A kitchen drawer spoon holds 7 to 20 mL of usable liquid, depending on shape and depth. A "1 tablespoon" dose given on a 7 mL spoon is 47 percent of the intended dose; the same dose on a 20 mL spoon is 133 percent. The 285 percent spread is more than enough to cross from sub-therapeutic into overdose territory for many pediatric medications. The mL-only rule from FDA, the American Academy of Pediatrics, and the CDC PROTECT Initiative is meant to remove that variability entirely.
Use the syringe or dose cup that came with the bottle and read in mL. A 15 mL adult dose is one tablespoon, but a "1 tablespoon" measurement on a drawer spoon can be anywhere between 7 and 20 mL. For children, where doses are often 2.5 to 5 mL, the spoon error is even more dangerous in percentage terms.
Metric cooking and the tablespoon
Modern European, Asian, and Latin American recipes use the metric tablespoon at 15 mL. The number was chosen deliberately to make tablespoon math clean: 1 tbsp = 15 mL, 1 tsp = 5 mL, 1 tbsp = 3 tsp, and 1 metric cup = 250 mL = 16.67 metric tbsp. The relationships are easy to remember and convert without a calculator.
The same clean structure does not hold for US measurements. A US tablespoon is 14.7868 mL (an awkward decimal), a US cup is 236.59 mL, and a US fluid ounce is 29.574 mL. The numbers work out cleanly only when expressed as fractions of a US cup: 16 tbsp = 1 cup, 8 tbsp = 1/2 cup, 4 tbsp = 1/4 cup. The metric system has 16.67 metric tbsp per metric cup, which is less neat but always within 1 percent of the US ratio.
The 15 mL rule of thumb
For everyday cooking, 1 tbsp = 15 mL is the rule of thumb that works almost everywhere. It is exact in metric, off by 1.4 percent in US (where the true value is 14.787 mL), and off by 18 percent in imperial UK. It fails in Australia, where 1 tbsp = 20 mL.

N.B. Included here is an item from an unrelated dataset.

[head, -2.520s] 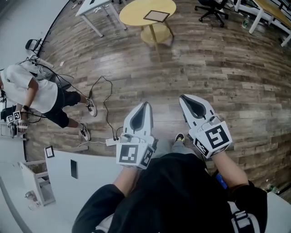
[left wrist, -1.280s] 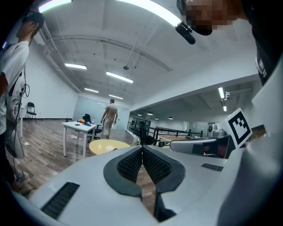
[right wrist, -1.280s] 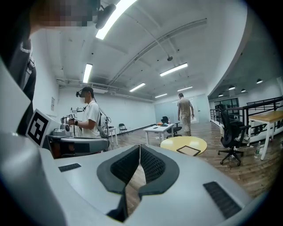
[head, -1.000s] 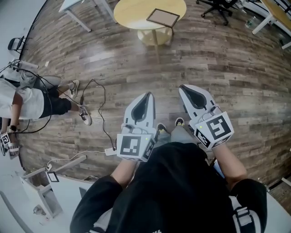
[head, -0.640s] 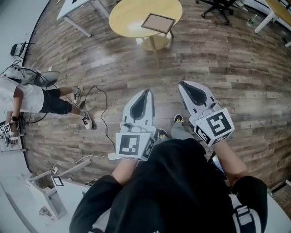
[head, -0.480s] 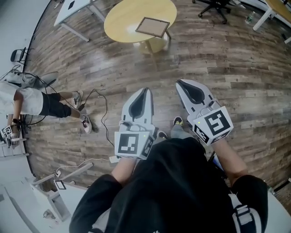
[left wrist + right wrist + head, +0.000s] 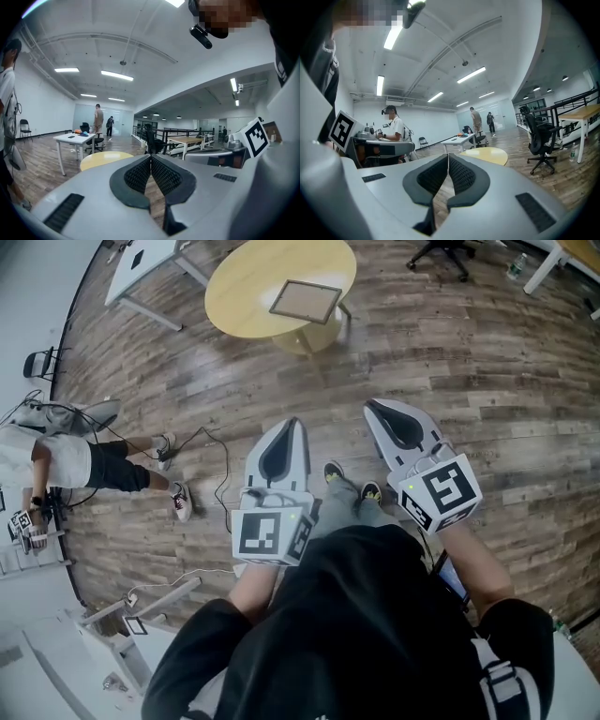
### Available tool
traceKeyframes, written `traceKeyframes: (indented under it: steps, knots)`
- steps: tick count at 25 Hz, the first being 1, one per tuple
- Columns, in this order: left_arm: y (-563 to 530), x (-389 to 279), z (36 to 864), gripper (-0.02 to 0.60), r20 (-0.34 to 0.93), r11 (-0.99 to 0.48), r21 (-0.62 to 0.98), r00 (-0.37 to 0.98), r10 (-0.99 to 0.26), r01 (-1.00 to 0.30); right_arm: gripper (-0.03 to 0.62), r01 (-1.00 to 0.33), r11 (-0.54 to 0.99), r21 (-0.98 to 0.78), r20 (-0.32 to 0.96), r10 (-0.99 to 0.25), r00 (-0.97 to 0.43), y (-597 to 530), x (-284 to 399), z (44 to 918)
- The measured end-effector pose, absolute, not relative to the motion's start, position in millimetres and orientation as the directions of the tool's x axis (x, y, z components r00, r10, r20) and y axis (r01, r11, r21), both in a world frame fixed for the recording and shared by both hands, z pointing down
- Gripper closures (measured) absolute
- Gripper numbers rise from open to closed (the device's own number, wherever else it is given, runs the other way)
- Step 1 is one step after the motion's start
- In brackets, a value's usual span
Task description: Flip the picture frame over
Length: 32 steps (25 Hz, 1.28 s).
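Observation:
A wooden picture frame (image 7: 306,300) lies flat on a round yellow table (image 7: 246,296) at the top of the head view, well ahead of both grippers. My left gripper (image 7: 291,422) is held out level over the wooden floor, its jaws shut with nothing between them. My right gripper (image 7: 373,406) is beside it, also shut and empty. The yellow table (image 7: 101,160) shows just beyond the closed pads in the left gripper view, and the same table (image 7: 487,155) appears past the shut jaws in the right gripper view. The frame is not visible in either gripper view.
A person in a white shirt (image 7: 58,465) stands at the left with cables (image 7: 208,476) trailing on the floor. A white desk (image 7: 141,266) stands left of the round table, a black office chair (image 7: 445,249) at its right. White furniture (image 7: 84,652) sits at the lower left.
The round table and frame have drawn nearer and shifted left in the head view as I walk forward. Both grippers stay shut, side by side.

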<state>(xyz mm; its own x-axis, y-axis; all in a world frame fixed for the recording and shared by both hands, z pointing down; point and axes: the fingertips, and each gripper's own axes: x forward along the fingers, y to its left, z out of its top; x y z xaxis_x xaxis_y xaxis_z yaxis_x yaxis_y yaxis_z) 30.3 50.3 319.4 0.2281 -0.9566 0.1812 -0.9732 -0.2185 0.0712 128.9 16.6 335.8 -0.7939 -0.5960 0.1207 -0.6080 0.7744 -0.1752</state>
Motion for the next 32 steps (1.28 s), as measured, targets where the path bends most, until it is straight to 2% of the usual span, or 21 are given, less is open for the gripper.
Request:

- US recipe - use 15 mL per tbsp for cooking, 14.787 for baking and pharma
- European recipe - 15 mL per tbsp, exact
- UK modern recipe - 15 mL per tbsp, exact (metric since 1970s)
- Australian recipe - 20 mL per tbsp, always check the cookbook's country
- Pre-1970 British recipe - 17.758 mL per tbsp, rarely encountered
- Medication - mL only, never by tablespoon
If a recipe lists ingredients in milliliters and your measuring spoons are imperial (US), the 1.4 percent difference is well below the noise from how full you fill the spoon. Use the 15 mL = 1 tbsp shortcut unless you are baking professionally or scaling a recipe by a large factor.

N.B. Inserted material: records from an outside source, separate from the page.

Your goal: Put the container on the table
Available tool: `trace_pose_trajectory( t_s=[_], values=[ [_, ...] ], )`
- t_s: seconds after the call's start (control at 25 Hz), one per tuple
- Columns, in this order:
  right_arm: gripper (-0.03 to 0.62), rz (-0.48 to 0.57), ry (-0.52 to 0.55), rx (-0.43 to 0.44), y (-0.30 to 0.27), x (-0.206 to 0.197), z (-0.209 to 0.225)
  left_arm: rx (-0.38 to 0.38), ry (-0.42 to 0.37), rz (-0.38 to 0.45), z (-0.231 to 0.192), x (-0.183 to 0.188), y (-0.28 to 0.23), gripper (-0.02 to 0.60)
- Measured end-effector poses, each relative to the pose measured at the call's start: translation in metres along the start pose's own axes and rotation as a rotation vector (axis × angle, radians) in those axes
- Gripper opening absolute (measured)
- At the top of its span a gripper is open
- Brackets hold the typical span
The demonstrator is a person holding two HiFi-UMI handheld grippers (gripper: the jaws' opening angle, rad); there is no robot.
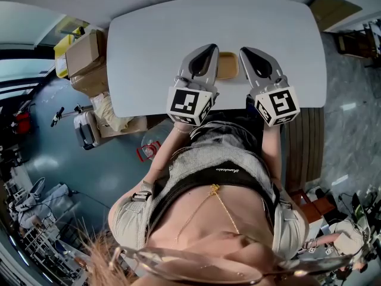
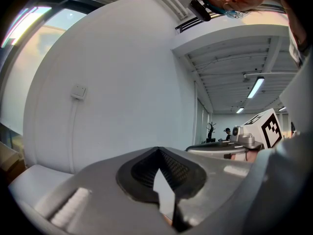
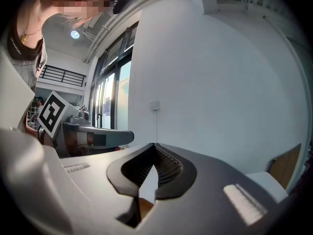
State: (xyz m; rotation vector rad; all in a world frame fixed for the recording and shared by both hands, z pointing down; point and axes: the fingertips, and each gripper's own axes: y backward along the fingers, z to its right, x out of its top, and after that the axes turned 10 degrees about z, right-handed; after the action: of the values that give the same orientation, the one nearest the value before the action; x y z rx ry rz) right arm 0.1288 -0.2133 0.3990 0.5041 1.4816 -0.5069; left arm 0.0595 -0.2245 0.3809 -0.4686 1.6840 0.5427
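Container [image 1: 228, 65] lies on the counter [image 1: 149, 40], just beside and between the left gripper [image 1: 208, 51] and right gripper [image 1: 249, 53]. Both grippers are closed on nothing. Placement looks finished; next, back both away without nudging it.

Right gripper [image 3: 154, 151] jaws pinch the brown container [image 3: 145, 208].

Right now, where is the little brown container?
In the head view, the brown container is near the middle, tucked between the left gripper and the right gripper, over the near side of the white table.
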Motion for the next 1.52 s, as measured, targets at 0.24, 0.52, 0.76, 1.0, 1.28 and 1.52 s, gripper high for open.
trace_pose_trajectory(
  t_s=[0.24,0.52,0.76,1.0,1.28,1.52],
  values=[
    [0.026,0.009,-0.001,0.017,0.000,0.002,-0.005,0.005,0.004,0.000,0.002,0.002,0.001,0.000],
    [0.025,0.010,0.019,0.031,-0.001,0.005,-0.009,0.017,-0.006,0.002,0.003,0.006,0.003,0.000],
    [0.025,0.000,0.022,0.031,-0.001,0.008,-0.008,0.013,-0.007,0.000,0.007,0.008,0.002,0.000],
    [0.025,-0.004,0.026,0.034,0.000,0.009,-0.009,0.014,-0.006,-0.009,0.009,0.007,0.002,0.000],
    [0.025,-0.004,0.032,0.037,-0.001,0.012,-0.009,0.008,-0.007,-0.010,0.010,0.008,-0.001,0.000],
    [0.025,-0.008,0.035,0.043,-0.001,0.011,-0.007,0.003,-0.007,-0.012,0.013,0.006,-0.004,0.000]
  ],
)
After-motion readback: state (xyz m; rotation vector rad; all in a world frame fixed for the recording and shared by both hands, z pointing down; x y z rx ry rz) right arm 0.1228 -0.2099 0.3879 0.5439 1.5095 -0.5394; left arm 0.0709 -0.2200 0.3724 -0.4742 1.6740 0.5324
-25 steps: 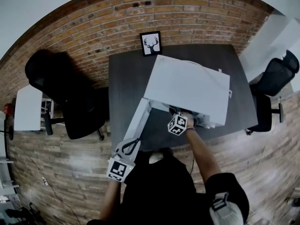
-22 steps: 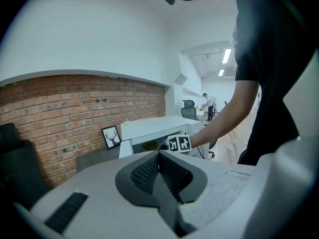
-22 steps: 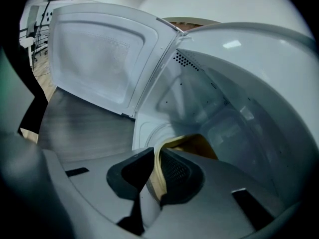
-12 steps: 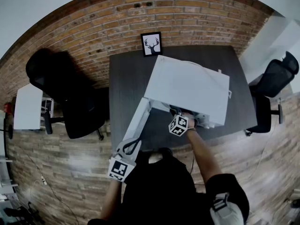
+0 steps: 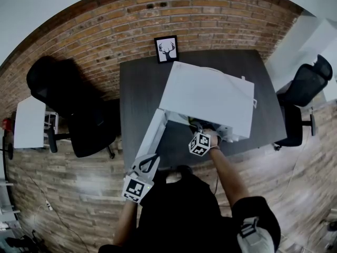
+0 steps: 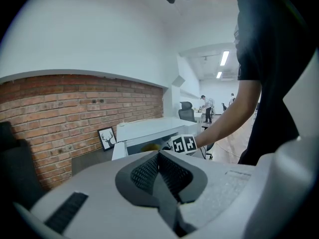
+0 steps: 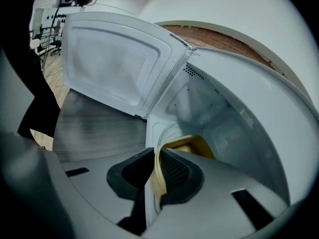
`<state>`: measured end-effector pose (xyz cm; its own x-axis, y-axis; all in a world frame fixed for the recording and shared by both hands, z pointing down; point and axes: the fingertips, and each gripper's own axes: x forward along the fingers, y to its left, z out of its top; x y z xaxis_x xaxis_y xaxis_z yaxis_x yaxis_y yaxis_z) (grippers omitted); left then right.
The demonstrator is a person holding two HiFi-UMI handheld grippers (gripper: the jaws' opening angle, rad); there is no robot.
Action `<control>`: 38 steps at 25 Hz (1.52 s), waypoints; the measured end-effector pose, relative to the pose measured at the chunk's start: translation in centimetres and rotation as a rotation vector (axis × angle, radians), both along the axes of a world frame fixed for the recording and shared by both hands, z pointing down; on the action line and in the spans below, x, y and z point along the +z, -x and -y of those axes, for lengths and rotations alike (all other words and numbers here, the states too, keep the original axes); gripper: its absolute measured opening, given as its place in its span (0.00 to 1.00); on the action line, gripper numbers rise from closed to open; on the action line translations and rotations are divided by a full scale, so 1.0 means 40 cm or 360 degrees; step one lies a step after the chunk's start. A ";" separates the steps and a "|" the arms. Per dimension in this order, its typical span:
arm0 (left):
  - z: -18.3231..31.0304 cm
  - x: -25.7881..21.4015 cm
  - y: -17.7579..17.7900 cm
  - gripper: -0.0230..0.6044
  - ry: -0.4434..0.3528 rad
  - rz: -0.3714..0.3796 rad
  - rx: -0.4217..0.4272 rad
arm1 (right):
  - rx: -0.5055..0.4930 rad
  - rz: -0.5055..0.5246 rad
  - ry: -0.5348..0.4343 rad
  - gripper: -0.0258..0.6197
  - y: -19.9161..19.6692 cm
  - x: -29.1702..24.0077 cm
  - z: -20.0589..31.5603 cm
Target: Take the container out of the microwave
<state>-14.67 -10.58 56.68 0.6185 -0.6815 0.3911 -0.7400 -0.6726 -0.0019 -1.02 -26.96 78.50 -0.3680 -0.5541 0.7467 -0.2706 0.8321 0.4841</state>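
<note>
The right gripper (image 7: 155, 157) has its fingers clamped on the rim of the thin-walled yellow container (image 7: 197, 144), inside the white microwave (image 5: 210, 96) (frame centre). The left gripper's (image 6: 159, 163) fingers are pressed together, empty. Dark grey worktop (image 5: 138, 88); brick wall (image 5: 121, 28).

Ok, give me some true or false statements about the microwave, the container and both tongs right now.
1. The microwave has its door open. True.
2. The right tongs are shut on the yellow container at its rim. True.
3. The left tongs hold a cup. False: they are shut on nothing.
4. The container already sits on the table. False: it is inside the microwave.
5. A deer picture stands by the brick wall. True.
</note>
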 end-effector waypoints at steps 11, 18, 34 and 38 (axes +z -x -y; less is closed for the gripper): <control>-0.001 0.004 -0.024 0.04 0.0001 -0.0027 0.0028 | -0.0088 -0.0027 -0.0011 0.10 0.004 -0.009 -0.053; 0.004 0.005 -0.033 0.04 -0.0005 -0.0032 0.0040 | -0.0099 -0.0004 0.0002 0.10 0.009 -0.016 -0.072; 0.010 0.001 -0.066 0.04 -0.0015 -0.0042 0.0064 | -0.0147 0.0020 -0.0005 0.10 -0.001 -0.040 -0.142; 0.007 0.005 -0.071 0.04 -0.0017 -0.0037 0.0066 | -0.0154 0.0031 -0.0008 0.10 -0.007 -0.049 -0.163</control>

Common mL to tbsp mistakes
- Treating 1 tbsp as 15 mL in an Australian recipe — off by 33 percent. Australian tbsp is 20 mL.
- Confusing tsp and tbsp — gives 3 times the volume. 5 mL is one teaspoon, 15 mL is one tablespoon.

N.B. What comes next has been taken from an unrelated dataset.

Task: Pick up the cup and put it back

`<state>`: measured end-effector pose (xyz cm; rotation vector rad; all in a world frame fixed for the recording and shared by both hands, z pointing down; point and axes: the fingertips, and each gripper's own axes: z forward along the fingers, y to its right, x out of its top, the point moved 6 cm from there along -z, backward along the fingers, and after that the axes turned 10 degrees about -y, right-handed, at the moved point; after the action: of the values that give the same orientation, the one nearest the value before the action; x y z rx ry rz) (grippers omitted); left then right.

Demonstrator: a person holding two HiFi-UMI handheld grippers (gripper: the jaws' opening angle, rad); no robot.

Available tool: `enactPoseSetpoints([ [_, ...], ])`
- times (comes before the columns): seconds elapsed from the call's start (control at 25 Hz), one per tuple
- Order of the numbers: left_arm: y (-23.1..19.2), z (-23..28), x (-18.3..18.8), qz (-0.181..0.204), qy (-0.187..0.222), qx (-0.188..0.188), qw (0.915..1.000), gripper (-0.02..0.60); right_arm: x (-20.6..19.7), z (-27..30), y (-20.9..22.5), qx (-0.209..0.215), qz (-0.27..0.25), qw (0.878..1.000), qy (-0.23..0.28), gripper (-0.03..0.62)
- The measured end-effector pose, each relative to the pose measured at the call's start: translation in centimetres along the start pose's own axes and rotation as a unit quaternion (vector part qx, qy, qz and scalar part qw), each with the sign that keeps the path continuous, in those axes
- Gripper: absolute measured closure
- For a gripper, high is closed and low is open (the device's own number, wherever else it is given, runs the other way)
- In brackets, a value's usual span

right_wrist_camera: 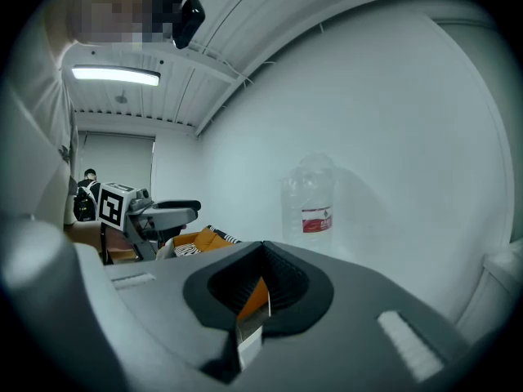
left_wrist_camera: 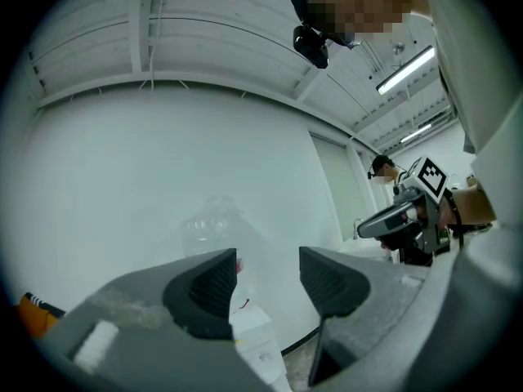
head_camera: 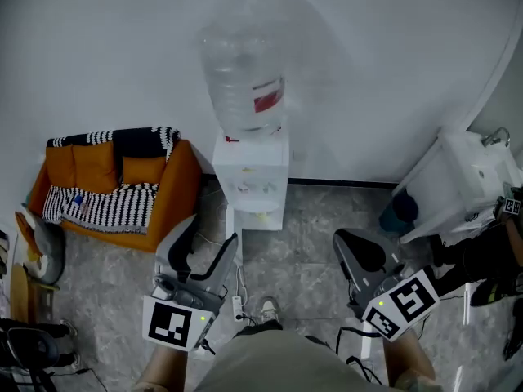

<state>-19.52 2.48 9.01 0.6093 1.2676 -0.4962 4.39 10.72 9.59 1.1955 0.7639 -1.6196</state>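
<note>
**Cup:** not made out in any view, so its place cannot be told.

**Left gripper** (left_wrist_camera: 268, 266): jaws stand well apart with nothing between them. The gap frames only what lies ahead.

**Right gripper** (right_wrist_camera: 263, 250): jaw tips are together and hold nothing. A sliver of orange shows through the slot below the tips.

**Water dispenser** (head_camera: 252, 176): white, straight ahead of the left gripper and ahead-left of the right.

**Bottle** (head_camera: 243, 72): on top of the dispenser. It is clear and its outline is faint against the white wall (head_camera: 98, 47).

**Sofa** (head_camera: 176, 194): orange, ahead-left of the left gripper, largely covered by a striped throw (head_camera: 106, 207).

**Basin** (head_camera: 458, 182): white, ahead-right of the right gripper, cut off at the frame edge.

**Teal object** (head_camera: 400, 212): half hidden under the basin, kind unclear.

**Power strip** (head_camera: 238, 306): on the floor (head_camera: 310, 219) between the grippers, just beside the left one.
</note>
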Motion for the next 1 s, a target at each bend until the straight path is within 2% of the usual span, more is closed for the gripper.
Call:
enactPoseSetpoints([
  [0.24,-3.3,2.5,-1.1,-0.003,-0.007,-0.007,0.9999,0.333,1.1,3.8,1.3,-0.015,0.000,1.000,0.004,0.591],
  [0.56,-4.8,5.1,-1.9,-0.019,-0.017,-0.006,0.9997,0.333,1.4,6.5,3.4,-0.010,0.005,1.000,-0.001,0.591],
  [0.68,-4.9,6.0,-1.5,-0.025,-0.021,0.004,0.9995,0.333,1.4,7.2,4.7,0.000,0.007,1.000,0.001,0.591],
  [0.8,-4.7,7.0,-1.2,-0.012,-0.036,0.019,0.9991,0.333,1.6,8.1,6.3,0.017,0.004,1.000,-0.001,0.591],
  [1.0,-3.9,9.0,-1.3,-0.031,-0.034,0.062,0.9970,0.333,1.7,9.5,9.6,0.051,-0.006,0.999,-0.010,0.591],
])
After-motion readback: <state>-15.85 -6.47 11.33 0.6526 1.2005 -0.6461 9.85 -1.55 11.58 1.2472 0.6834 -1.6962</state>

- Dosing medication by drawer spoon — spoons range 7 to 20 mL. Use the mL syringe.
- Mixing US fl oz with mL — 1 US fl oz is 29.574 mL, not 30. The 1.4 percent gap matters in cocktail recipes.
- Treating tablespoon as a weight — tbsp is volume. 1 tbsp of water is 15 g; 1 tbsp of honey is 21 g; 1 tbsp of flour is 8 g.
- Using imperial UK tbsp in modern recipes — almost no modern UK cookbook uses the 17.758 mL imperial tbsp. Default to metric 15 mL.